Cognisant of this, it should cause us to be a lot more generous with the milk of kindness. If only those charged with handling the process – from deciding if firing is the best option on the table, to nailing who gets to go, delivering the terrible news and managing the severance – had an extra helping of sensitivity.
Such are not the times for marching orders delivered by the almighty higher-ups, dripping with arrogance, as if they have no care in the world. As some wise men once put it, much as you think that you are standing on your feet, take care not to slide and fall.

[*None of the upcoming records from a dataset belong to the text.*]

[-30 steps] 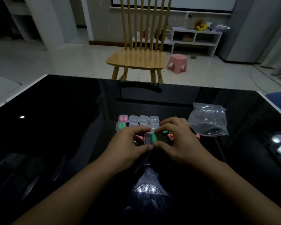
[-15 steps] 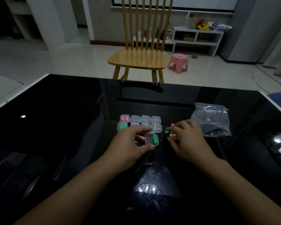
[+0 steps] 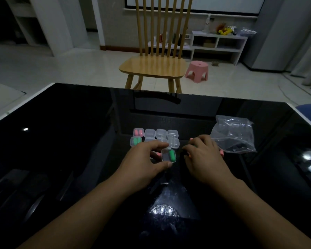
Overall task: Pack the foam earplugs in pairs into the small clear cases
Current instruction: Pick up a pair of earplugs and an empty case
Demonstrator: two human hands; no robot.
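Note:
My left hand [image 3: 144, 162] grips a small open clear case [image 3: 168, 155] between thumb and forefinger; one green earplug lies in its right half. My right hand [image 3: 203, 155] rests palm down just to the right, over loose earplugs that it mostly hides; a pink one [image 3: 221, 151] peeks out at its right edge. Whether its fingers pinch one I cannot tell. Behind the hands stands a cluster of small clear cases [image 3: 160, 133]. One case holds a pink pair [image 3: 138, 132], another a green pair [image 3: 136, 141].
A crumpled clear plastic bag [image 3: 233, 135] lies to the right of my right hand on the glossy black table [image 3: 61, 141]. A wooden chair [image 3: 156, 65] and a pink stool [image 3: 197, 71] stand beyond the far table edge.
My right hand has let go of the case and moved right onto the loose earplugs. My left hand still holds the case, now tilted open towards me.

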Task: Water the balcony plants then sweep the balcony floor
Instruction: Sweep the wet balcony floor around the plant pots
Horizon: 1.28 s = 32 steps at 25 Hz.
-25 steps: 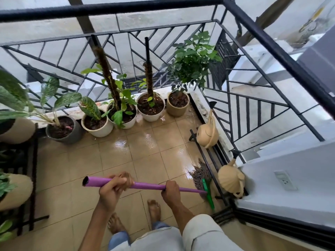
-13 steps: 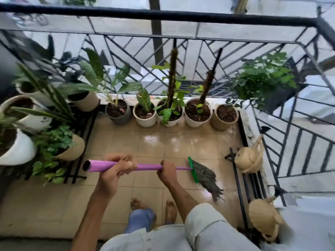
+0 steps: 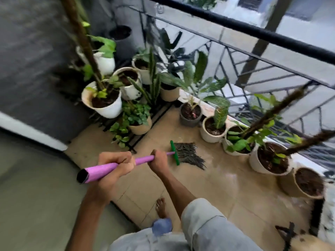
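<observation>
Now we grip broom (image 3: 183,155) two-handed: left hand (image 3: 116,165) wraps smooth purple handle near capped end, right hand (image 3: 158,161) clenches it just before green crossbar; dark stringy bristles fan beyond on glossy beige tiles (image 3: 226,178), near potted plants (image 3: 215,127).

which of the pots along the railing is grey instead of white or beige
The grey pot at the far end of the railing row, nearest the corner plant stand. It is dark grey; the others in that row are white or beige.

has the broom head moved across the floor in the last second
Yes. The broom head has swept left along the row of pots, from the railing corner by the watering cans to near the grey pot.
</observation>
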Motion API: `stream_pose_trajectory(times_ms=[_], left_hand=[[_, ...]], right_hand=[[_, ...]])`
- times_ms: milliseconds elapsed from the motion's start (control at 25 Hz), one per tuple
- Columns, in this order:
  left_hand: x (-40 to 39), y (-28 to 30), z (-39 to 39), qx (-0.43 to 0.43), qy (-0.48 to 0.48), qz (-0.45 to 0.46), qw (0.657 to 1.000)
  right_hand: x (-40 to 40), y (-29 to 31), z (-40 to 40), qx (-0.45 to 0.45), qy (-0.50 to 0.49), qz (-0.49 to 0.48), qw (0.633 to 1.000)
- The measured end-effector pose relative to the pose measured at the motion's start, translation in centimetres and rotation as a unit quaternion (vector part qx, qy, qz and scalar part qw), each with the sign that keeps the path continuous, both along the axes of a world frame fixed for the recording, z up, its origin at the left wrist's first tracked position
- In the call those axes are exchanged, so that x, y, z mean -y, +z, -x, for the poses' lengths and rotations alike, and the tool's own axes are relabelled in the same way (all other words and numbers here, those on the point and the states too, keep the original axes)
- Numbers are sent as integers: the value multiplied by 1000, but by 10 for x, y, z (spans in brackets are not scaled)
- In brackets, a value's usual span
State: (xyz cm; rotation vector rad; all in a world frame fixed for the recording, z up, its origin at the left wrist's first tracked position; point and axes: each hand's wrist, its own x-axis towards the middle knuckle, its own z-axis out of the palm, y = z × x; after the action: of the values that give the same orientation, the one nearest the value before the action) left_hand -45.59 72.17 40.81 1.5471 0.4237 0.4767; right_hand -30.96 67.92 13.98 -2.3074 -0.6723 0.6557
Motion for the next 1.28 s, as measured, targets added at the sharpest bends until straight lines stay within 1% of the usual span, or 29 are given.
stream_pose_trajectory(times_ms=[80, 200, 320, 440, 520, 640, 720, 800, 920, 1000, 1120, 1280], left_hand=[[-25, 6, 26, -3, 71, 6, 997], [-55, 18, 63, -21, 99, -30, 994], [-82, 27, 102, -41, 155, -37, 986], [-101, 38, 130, -52, 182, -34, 981], [-111, 46, 135, -52, 171, -34, 983], [-130, 59, 125, -50, 151, -40, 986], [-147, 67, 112, -45, 167, -36, 984], [-170, 75, 96, -20, 210, -26, 977], [-222, 92, 70, 13, 291, -14, 956], [-254, 108, 56, 21, 319, -11, 947], [-289, 124, 39, 20, 301, -11, 953], [-322, 134, 8, -33, 241, -41, 969]], right_hand=[[-43, 2, 23, -3, 56, 3, 998], [-88, 10, 64, 5, 150, 7, 989], [-118, 19, 113, 41, 218, -35, 974], [-147, 11, 151, 11, 304, -36, 952], [-163, 8, 162, 21, 362, -22, 932], [-185, 24, 158, 20, 443, 6, 896], [-204, 41, 151, 26, 474, 21, 880], [-230, 59, 141, 40, 509, 16, 860], [-285, 82, 115, 25, 540, -3, 841], [-328, 95, 98, 24, 545, -20, 838], [-372, 106, 80, 28, 531, -54, 845], [-420, 104, 56, 11, 493, -92, 865]])
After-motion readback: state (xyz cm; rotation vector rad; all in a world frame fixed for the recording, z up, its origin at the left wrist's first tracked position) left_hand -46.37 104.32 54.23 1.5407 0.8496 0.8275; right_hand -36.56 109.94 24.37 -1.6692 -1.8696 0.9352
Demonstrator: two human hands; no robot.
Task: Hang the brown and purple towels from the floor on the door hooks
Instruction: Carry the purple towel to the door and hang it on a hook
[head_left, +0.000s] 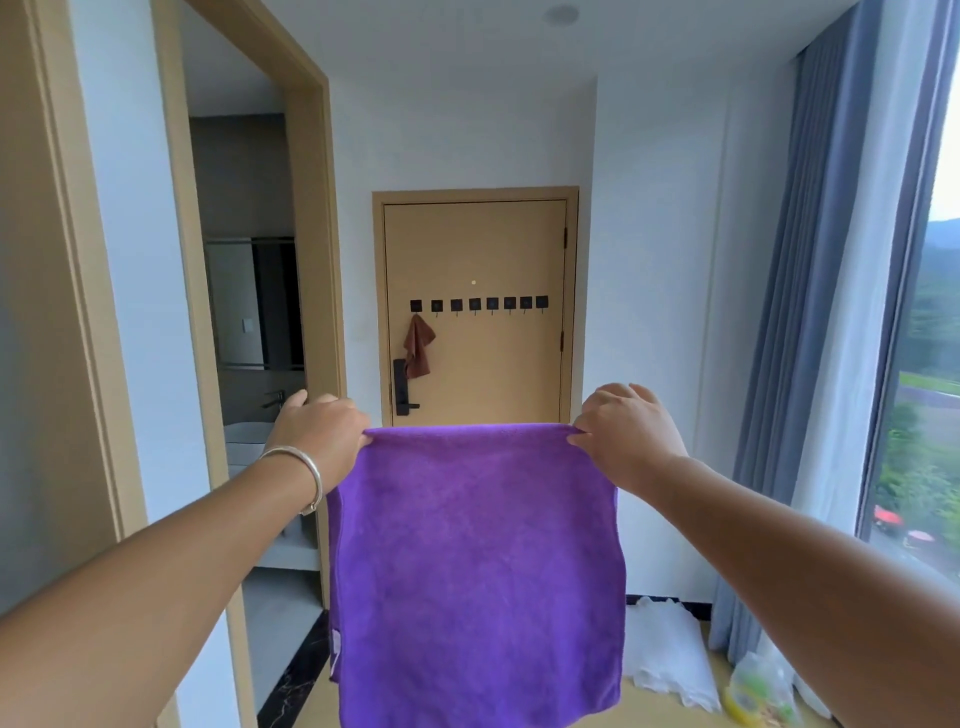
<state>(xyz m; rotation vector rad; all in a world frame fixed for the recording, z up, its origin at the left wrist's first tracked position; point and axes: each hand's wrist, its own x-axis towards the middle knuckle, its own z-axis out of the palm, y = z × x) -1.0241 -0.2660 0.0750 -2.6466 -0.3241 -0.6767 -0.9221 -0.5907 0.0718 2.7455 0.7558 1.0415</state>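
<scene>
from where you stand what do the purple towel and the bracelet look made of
Purple towel: soft, matte microfibre-like cloth, judging by its fine fuzzy nap and limp drape. Bracelet on the left wrist: probably polished silver-coloured metal, with a smooth, shiny rounded band; the exact metal cannot be told.

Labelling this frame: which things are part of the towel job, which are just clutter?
Job: purple towel, pinched by left hand and right hand; brown towel on a hook; door hooks; door.
Clutter: plastic bags, curtain, sink.
</scene>
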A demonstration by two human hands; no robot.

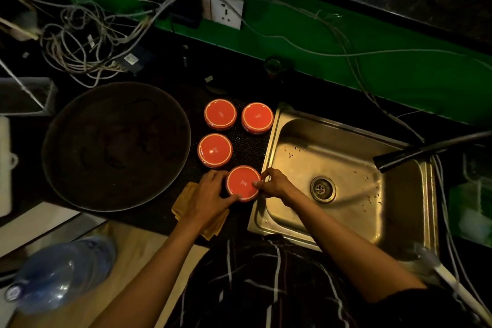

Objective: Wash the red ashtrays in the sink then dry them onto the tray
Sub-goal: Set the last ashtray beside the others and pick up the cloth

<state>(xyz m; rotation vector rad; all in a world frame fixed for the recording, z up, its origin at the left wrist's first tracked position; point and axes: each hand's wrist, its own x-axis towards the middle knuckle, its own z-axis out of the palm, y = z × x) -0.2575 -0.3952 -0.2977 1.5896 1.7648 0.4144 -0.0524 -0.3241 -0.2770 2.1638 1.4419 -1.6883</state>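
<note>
both hands on the nearest ashtray (242, 183). left hand (210, 196) cups its left side, fingers curled round the rim, thumb reaching under the near edge. right hand (275, 185) pinches the right rim, thumb tip on the top face. i can't tell if it's lifted off the counter or only gripped.

it sits face-down-looking, flat red disc up, on the dark mat (247, 145) right at the sink (269, 141) edge. round, so no long axis to worry about.

key relation: sink basin lies directly to the right of the held piece, just over the steel lip. right hand is nearer the basin, so i'd expect it to lead the carry. faucet spout (404, 157) sits over the far right of the basin, drain (322, 189) just beyond the right hand.

three more ashtrays on the mat beyond: one (214, 150) just past the left hand, two (220, 114) (257, 117) in the back row. all apart, none touching.

yellow cloth (186, 202) under the left wrist. big round tray (66, 168) to the left, nothing on it, so my read is washing hasn't started.
</note>
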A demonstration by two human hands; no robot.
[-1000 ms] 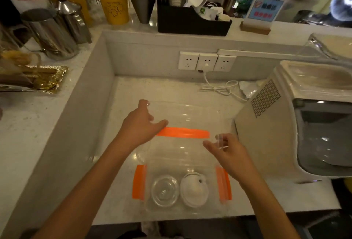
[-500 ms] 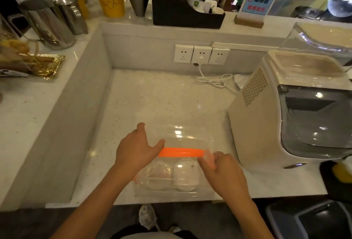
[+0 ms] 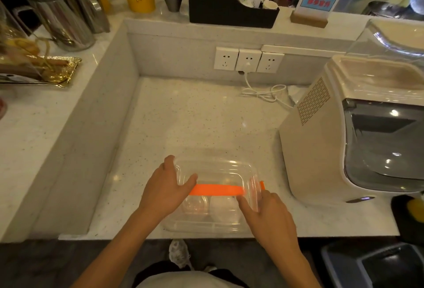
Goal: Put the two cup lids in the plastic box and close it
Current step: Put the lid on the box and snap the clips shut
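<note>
Lower centre: both cup lids [image 3: 210,206] sit inside the plastic box [image 3: 206,225]. My left hand [image 3: 166,190] and right hand [image 3: 269,213] hold its cover [image 3: 215,173], fingers curled on the edges, lining it up.

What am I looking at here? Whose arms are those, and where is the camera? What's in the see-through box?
No machine is working here. The arms belong to a person, and the camera sits on their head, looking down, so you see what they see.

The left hand and the right hand are both on a clear plastic box near the front edge of a white counter. They are lowering its see-through cover, which has an orange strip.

Inside lie two round cup lids side by side: a clear lid and a white lid.

On the right stands a big cream-coloured machine. Behind it, a white cable runs up to the wall sockets.
</note>
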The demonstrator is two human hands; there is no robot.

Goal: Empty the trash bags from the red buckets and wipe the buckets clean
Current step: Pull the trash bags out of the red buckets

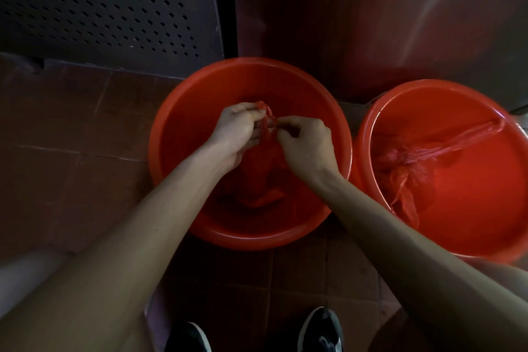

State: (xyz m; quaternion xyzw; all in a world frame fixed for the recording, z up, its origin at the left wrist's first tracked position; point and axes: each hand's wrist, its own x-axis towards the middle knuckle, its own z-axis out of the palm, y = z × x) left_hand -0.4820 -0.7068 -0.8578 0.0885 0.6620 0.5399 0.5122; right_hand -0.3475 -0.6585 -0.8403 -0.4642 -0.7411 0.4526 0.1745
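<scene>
Buckets sit side by side: the centre red bucket (pixel 177 134) holds a red trash bag (pixel 263 177), its twisted neck rising to both hands. Left hand (pixel 237 131) and right hand (pixel 305 146) pinch its knot.

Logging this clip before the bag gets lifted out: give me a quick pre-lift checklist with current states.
1. Left hand grips the bag's top: ok.
2. Right hand pinches the bag's top: ok.
3. Red bag knotted shut: cannot tell.
4. Bag body still inside the left bucket: ok.
5. Right bucket emptied: not ok, its tied bag lies inside.
6. Wiping cloth in view: not ok.
</scene>
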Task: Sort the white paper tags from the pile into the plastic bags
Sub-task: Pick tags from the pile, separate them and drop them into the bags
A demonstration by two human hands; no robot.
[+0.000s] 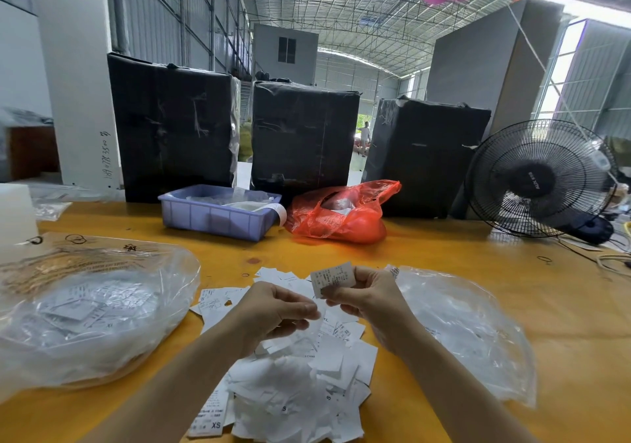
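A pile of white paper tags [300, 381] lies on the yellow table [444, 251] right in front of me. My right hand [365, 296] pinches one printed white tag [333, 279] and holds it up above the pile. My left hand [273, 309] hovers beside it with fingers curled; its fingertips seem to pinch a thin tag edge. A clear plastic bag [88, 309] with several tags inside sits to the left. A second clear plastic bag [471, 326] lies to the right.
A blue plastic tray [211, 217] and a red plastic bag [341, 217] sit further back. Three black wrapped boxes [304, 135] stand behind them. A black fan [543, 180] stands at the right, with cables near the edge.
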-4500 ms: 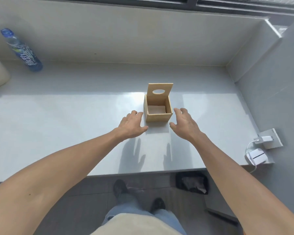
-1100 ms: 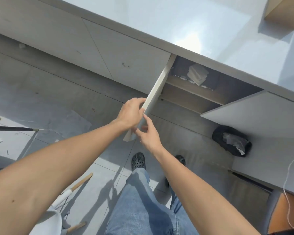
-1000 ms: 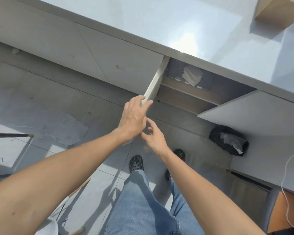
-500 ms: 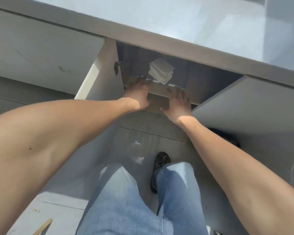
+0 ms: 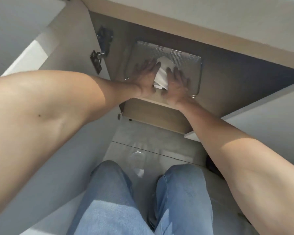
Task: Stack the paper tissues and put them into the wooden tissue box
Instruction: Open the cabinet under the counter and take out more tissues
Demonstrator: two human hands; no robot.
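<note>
Both hands reach into the open cabinet under the tabletop (image 5: 210, 16), and the landmark there is the grey tray (image 5: 185, 65) with a slotted back edge, sitting on the cabinet shelf. The paper tissues (image 5: 162, 74) lie as a small white pile on the middle of that tray. The left hand (image 5: 145, 75) lies flat against the pile's left side, and the right hand (image 5: 177, 82) against its right side. Each grip is spread, with the fingers laid out long and nothing pinched; the palms seem to bracket the pile and press it from both sides. Whether any finger has gone beneath the tissues cannot be told, since the view is blurred there.

The step in hand looks like gathering and squaring the tissues before lifting them. The wooden tissue box is out of view. The next move likely calls for closing both hands inward so the edges line up, slipping the fingers under the lowest sheet, and lifting the whole pile level off the tray, clear of the cabinet's top edge, without loose sheets sliding away.
</note>
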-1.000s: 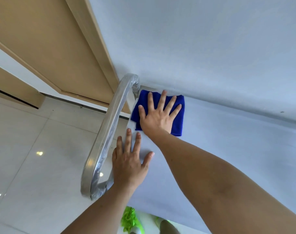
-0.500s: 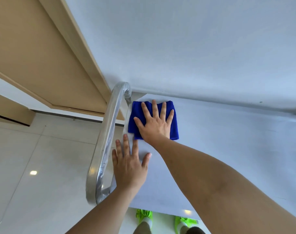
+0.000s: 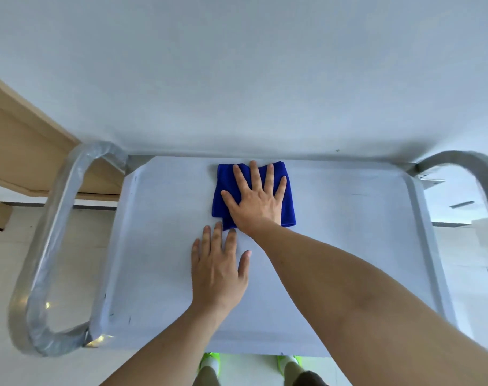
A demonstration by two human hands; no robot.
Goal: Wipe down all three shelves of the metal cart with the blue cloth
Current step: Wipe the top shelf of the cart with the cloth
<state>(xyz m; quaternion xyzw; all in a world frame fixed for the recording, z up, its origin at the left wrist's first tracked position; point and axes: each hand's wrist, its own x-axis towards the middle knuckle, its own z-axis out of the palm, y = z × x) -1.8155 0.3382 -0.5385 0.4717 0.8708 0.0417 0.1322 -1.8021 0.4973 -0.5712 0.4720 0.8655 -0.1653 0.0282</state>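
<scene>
The metal cart's top shelf (image 3: 348, 246) fills the middle of the head view, pale and flat with a raised rim. A folded blue cloth (image 3: 223, 196) lies near the shelf's far edge, about midway across. My right hand (image 3: 258, 199) presses flat on the cloth with fingers spread. My left hand (image 3: 217, 268) rests palm down on the bare shelf just in front of the cloth, fingers apart and holding nothing. The lower shelves are hidden under the top one.
A curved metal handle (image 3: 50, 246) loops at the cart's left end and another handle (image 3: 476, 174) at the right end. A white wall (image 3: 237, 79) stands right behind the cart. A wooden door (image 3: 22, 151) is at the left. Tiled floor and green shoes (image 3: 209, 363) show below.
My right hand has slid the cloth along the far edge from the left corner to the shelf's middle. My left hand moved right with it. The view swung right, showing the whole shelf.
</scene>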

A story is told of one boss who got to sit in the privileged inner circle of the boss of bosses in this land? When the season of musical chairs checked in, as it is wont to in those circles – moving people around, firing others and bringing in new ones – this boss went all in. Little did he know that the boss of bosses had booked time for him on the chopping board as well. This only became apparent to the boss in the bulletin on radio where such news was broken to the rest of humanity. He had to share humble pie with those he had been riding roughshod on. The moral of the story is that tables can, and often do, turn. The hunter can easily find himself between the knife and fork.
Though, niceness to others is not just expected of the bosses and those who wield power amongst us. All of us need a generous dose of humanness. It is part of being human.
From the take-downs on Facebook and lynch mobs of Twitter, to the snide remarks on WhatsApp groups. Shall we always remember that to whom this is directed is just flesh too, with feelings? They are probably dealing with other issues and what you say may just puncture their ego and send them to feeling terrible about themselves.
Experts say that the pain and suffering brought about by Coronavirus pandemic has exacerbated mental illnesses, such as depression, sometimes leading to suicide. It is estimated that one in ten Kenyans suffer from mental illness. This, therefore, calls for sensitivity in dealing with others to avoid pushing them down this road. We could all do with some kindness.